Parties clash over constitutional revision

SEOUL, Rival parties clashed Tuesday over the drafting of a constitutional revision, with the government poised to submit its own proposal for retooling the decades-old charter next week.

The ruling Democratic Party pressed the main opposition Liberty Korea Party (LKP) to work together to accelerate the parliamentary process of devising a revision motion, reiterating it should be put to a referendum at the same time as the June local elections.

The LKP, however, restated that the revision must be led by the National Assembly and that it will only be possible based on consensus among the ruling and opposition parties.

The parties have remained poles apart over how and when to amend the Constitution, though they agree that the basic law has failed to embrace social and political changes that have taken place since its last revision in 1987.

In an apparent move to pressure the parties to meet halfway, the presidential office Cheong Wa Dae plans to table its own bill on the constitutional change, which reportedly includes enhancing autonomy for provincial governments and reshaping the current five-year presidency into a four-year term that allows for one reelection.

"As the government's revision plan has taken shape, the legislature must speed up the work of drafting its own revision proposal," Woo Won-shik, floor leader of the ruling party, said during a party meeting.

"The LKP is blocking progress in parliamentary discussions about the revision on the pretext of the government draft ... The reason why the government has inevitably stepped in was the LKP holding (the revision process) back," he added.

The LKP strongly protested the government's move to submit its own proposal, accusing it of moving to thwart a "people-led" revision.

"The president's move to table the motion in the midst of parliamentary discussions will not only leave a blemish on the Republic of Korea's constitutional history but also amount to a coercive act of kicking out the people-led revision scheme," Kim Sung-tae, the LKP floor leader, told Yonhap News Agency over the phone.

Kim also renewed his party's opposition to President Moon Jae-in's push for a four-year presidency that allows for one reelection.

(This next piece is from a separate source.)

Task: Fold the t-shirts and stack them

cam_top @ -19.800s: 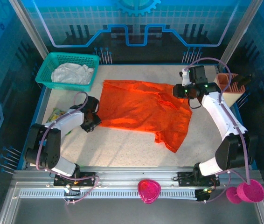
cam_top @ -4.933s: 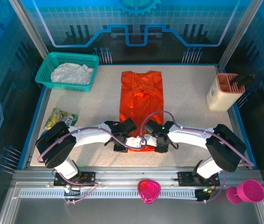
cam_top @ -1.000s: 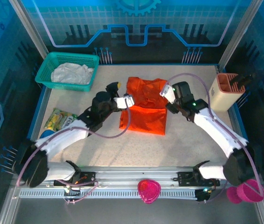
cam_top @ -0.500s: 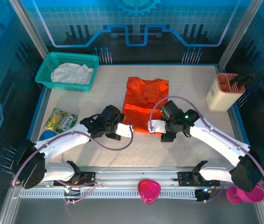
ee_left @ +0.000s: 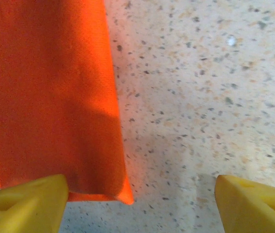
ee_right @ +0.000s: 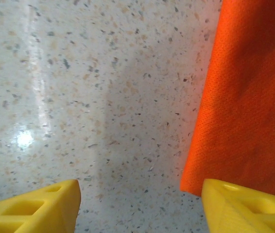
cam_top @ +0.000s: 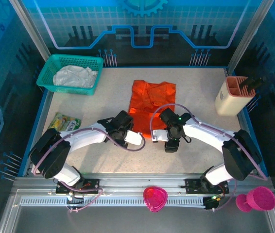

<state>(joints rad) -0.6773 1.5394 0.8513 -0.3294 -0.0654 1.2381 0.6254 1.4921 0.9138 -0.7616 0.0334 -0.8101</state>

"The quintessential aim for the revision is to end the imperial level of presidential power, but the four-year presidency that can be extended by reelection is a mean move to maintain the emperor-like authority," he said.

The LKP has advocated for a power-sharing model under which more authority is given to a prime minister picked by the parliament so as to address the current concentration of power in a single leader, which has been blamed for power abuse, corruption and political polarization.

The minor opposition Bareunmirae Party also opposed the government's plan to table its revision bill and the proposed extension of the presidential term.

"A constitutional revision is not a matter for Cheong Wa Dae to step in," its floor leader Kim Dong-cheol said during a party meeting.

"Parliamentary negotiations can't proceed if there is a failure to meet our three principles: a revision led by the parliament, the abolition of the emperor-like presidential system and a referendum that coincides with the local elections," he added.

A constitutional amendment requires approval from two-thirds of all 293 lawmakers in the unicameral parliament and a majority of voters in a referendum. The ruling party, which only has 121 seats in the legislature, needs the LKP's cooperation for the passage of any revision bills.